The structure of your answers can help keep you on message as well. Media-savvy types, from civic leaders to executives, use the “ABC” technique to artfully steer the discussion back to what they want to talk about. To use this technique, follow these steps:

  • Acknowledge the question by saying something like, “That’s a really interesting question,” or “I’m glad you asked.”
  • Build a bridge from the question to your message with a transitional phrase like, “The community has informed me that the pressing issue is …” or “another way to look at it might be …”
  • Control the conversation by bringing the answer back to your message.

Repeat, Restate, and Reiterate

Marketers are fond of debating the “Rule of Seven,” or the number of times a sales proposition needs to be repeated before a potential customer becomes a buyer. Repetition is important, but saying the same thing over and over again can be a turnoff.
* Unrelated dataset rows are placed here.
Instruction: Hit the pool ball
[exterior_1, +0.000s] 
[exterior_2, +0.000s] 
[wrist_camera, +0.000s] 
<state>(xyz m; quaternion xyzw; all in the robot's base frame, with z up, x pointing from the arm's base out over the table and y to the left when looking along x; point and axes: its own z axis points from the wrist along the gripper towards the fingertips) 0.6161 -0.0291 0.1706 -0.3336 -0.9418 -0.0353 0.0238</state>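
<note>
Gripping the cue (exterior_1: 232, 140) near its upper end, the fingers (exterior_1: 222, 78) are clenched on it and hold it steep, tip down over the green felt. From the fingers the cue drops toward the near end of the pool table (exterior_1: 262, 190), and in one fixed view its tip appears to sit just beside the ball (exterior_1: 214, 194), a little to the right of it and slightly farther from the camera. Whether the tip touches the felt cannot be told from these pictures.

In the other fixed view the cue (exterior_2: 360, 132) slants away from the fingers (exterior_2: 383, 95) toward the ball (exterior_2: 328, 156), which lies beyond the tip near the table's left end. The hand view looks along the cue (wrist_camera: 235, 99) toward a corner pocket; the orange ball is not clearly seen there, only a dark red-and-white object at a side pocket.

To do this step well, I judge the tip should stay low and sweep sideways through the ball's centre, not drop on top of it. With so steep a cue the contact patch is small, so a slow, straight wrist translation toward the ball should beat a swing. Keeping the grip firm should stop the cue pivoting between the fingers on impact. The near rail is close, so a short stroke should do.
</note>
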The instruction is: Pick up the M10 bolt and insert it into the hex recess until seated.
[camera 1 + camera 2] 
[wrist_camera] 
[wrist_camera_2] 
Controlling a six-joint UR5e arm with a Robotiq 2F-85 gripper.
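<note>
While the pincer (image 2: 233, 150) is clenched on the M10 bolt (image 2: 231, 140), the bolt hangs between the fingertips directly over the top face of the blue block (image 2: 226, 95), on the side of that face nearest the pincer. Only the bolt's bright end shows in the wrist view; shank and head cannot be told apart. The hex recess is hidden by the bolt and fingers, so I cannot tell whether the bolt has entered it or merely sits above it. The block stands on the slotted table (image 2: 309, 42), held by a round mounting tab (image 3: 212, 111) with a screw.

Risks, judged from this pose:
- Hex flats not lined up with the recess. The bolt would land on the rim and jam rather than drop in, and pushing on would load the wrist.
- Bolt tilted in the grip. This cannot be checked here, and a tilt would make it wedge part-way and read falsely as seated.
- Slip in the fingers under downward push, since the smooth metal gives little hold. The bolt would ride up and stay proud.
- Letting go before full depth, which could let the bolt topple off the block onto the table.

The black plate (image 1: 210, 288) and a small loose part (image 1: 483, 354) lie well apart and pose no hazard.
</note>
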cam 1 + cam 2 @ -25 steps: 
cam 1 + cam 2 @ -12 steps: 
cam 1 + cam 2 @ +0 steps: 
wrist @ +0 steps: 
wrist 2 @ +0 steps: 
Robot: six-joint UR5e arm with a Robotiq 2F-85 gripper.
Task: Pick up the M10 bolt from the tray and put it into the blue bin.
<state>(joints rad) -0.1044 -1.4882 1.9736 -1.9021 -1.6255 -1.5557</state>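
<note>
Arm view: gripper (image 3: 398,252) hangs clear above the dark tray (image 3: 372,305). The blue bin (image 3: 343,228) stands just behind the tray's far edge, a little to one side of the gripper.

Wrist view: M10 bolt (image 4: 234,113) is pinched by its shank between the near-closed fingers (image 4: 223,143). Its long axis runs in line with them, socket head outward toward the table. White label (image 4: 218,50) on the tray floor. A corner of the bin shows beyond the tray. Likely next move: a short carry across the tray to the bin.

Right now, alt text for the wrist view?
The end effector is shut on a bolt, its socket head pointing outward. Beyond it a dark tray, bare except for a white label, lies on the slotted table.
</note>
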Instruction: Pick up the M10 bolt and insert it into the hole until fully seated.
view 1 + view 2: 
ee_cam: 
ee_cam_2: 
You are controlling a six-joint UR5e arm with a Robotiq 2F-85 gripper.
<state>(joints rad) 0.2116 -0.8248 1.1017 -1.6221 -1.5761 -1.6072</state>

So how do you repeat yourself without being redundant?

Try to find other ways to communicate the idea you want to get across. Prepare anecdotes, data points, and analogies that support your message while keeping the conversation varied and engaging. In addition, prepare messages that range in length, such as 15, 30, and 60 second speeches, that will fit different mediums.

Evaluate and Revise

Once the interview is over, take some time to think through what occurred. Were you asked a question you didn’t expect? Was there a point at which you struggled to stay on message, and if so, what threw you off-balance? Is there something you can do next time to better prepare? Jot down a few notes about what went well and what you wish had gone differently, and refer to them when you prep for your next interview.

Even the most gifted communicators need help to stay on message. By putting these tips into practice, you’ll be on the path to media mastery.